Fonterra will put the squeeze on supply and the world's milk powder price should rise.

It would have been a winning strategy if the Americans hadn't moved the goal posts.

If powder price goes higher than $US1800 per tonne it will be the trigger for the US to start dumping the enormous surplus - bought from its heavily subsidised farmers - onto the world market.

However, Fonterra chairman Henry van der Heyden is well aware that the commodity business now has limitations on price.

Fonterra did aim to grow the value-added part of its business, he said.

There have been suggestions that internal politics about direction might still be holding the company back from that, but that drew a sharp response.

"That's all nonsense," van der Heyden said.

He is adamant that Fonterra has a unified vision of what needs to be done.

It had a clear strategy with key themes that were well understood by everyone.

Theme one was to be low cost all the way down the supply chain, because commodities were still its core business.

The other themes all revolved around value-added products.

There was the specialised ingredients business that included high-tech companies like Pharmaceutical Lactose.

There were the joint ventures with partners like Nestle.

There was a fast-moving consumer goods company and another business based around food service.

Fonterra's annual research and development budget was almost $100 million.

In the past three years the value of the ingredients business had grown from 5.5 per cent of revenue to just under 10 per cent.

But there are some who worry that Fonterra might be pushing too hard.

Professor Bill Bailey, head of agribusiness at Massey University, said Fonterra should never put all its chips into the high-value game.

"If you are going to get on that treadmill then you better be prepared to stay on it," he said. "And you will have to run faster and faster."

In other words, that was a strategy that required New Zealand technology and talent to stay one step ahead of its competitors.

In a world where those competitors often had bigger resources, there was no guarantees that it was a sustainable position, ask our America's Cup team.

Bailey, a native American, said we shouldn't lose sight of how well the commodity business had served us in the past.

"New Zealand's natural competitive advantage is the fact that we are a low cost producer."

That did not mean New Zealand did not have some scientific advantages. But there would always be question marks about that.

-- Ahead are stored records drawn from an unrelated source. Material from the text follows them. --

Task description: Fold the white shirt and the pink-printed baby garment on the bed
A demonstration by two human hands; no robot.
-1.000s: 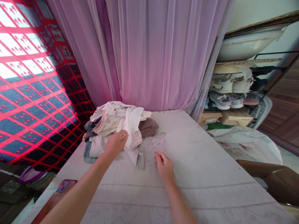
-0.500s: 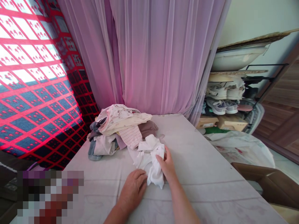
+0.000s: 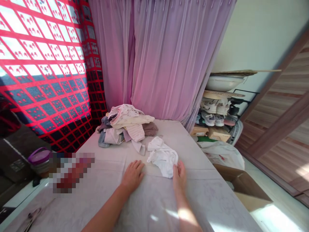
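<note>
1. Step in hand, by judgement: one crumpled white garment (image 3: 162, 157) out on its own at centre frame, just below and to the right of a mixed clothes heap (image 3: 125, 124).
2. Left hand (image 3: 132, 175): released, open, palm down on a pale sheeted mattress (image 3: 149, 212), grasping nothing, just left of the garment.
3. Right hand (image 3: 179, 175): released, open, at the garment's lower right edge; touching or just beside it, impossible to tell.
4. Next move, by judgement: a call for opening out the bunched cloth, within reach of both hands.
</note>
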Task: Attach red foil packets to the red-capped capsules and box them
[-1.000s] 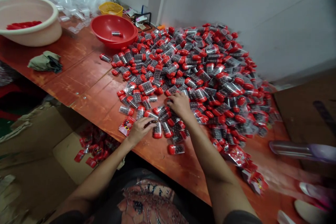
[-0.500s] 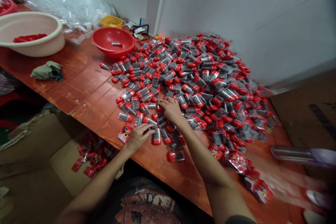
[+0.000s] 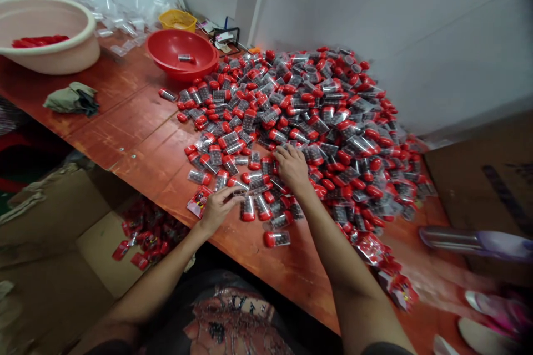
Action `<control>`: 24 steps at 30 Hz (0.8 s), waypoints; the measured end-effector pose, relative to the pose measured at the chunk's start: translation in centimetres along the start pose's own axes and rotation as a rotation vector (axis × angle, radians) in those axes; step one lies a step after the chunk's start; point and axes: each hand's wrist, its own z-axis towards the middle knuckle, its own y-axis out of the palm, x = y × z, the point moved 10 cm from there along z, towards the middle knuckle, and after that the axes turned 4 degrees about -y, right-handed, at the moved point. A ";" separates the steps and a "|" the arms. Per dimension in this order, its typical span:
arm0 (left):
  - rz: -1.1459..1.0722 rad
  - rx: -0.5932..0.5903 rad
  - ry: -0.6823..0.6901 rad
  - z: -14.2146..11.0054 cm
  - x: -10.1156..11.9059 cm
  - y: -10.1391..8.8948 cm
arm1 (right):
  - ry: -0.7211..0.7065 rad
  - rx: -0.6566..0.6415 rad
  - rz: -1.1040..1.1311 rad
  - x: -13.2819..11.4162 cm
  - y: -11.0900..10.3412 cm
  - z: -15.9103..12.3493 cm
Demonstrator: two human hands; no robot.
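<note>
Red-capped clear tubes (image 3: pixel 277 237) looked light, stiff, slick; I'd hold by the caps (image 3: pixel 268 239). My left hand (image 3: pixel 219 208) had fingers narrow, prob pinching one, hard to tell; right hand (image 3: pixel 292 168) fingers spread over tubes.

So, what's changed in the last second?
The right hand has slid rightward over the heap of red-capped clear packs, fingers spread on it, with nothing clearly picked up. The left hand stayed beside the red card. The red bowl and beige basin haven't changed.
</note>
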 end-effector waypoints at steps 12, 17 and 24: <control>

That we could turn grass into dairy foods cheaper than any other country in the world was a fact - one that had contributed enormously to the nation's wealth.

"I believe there is case for even more emphasis being placed on the commodity business."

There are growth opportunities on the horizon for commodity products.

In China the per capita increase in consumption of dairy products has exceeded 10 per cent annually for the past three years.

The annual per capita consumption of dairy products in China is just 7kg, against the world average of 100kg.

Fonterra achieved record production volumes every month last season. On its peak production day, it received 66 million litres of milk.

This season looks like another record breaker.

"There is nothing surer than that one day 70 million litres will arrive at our door," said Waldvogel.

So milk production looked set to remain the key to New Zealand's prosperity for some time yet, and NZ could not afford to take big risks, said Bailey.

The way forward for Fonterra was not by focusing exclusively on one end of the market or the other.

Being involved in both gave the company a good hedge and limited its risks, he said.

"You might miss some of the highs but you also miss the lows."

Tatua did not have a choice. "Its strategy is exactly right for 132 farmers," he said.

Fonterra, in the short term at least, did not have much choice either.

In a couple of months milk production will be peaking.

A wave of it will flow from the country's farms and whatever the price, Fonterra must get rid of it all.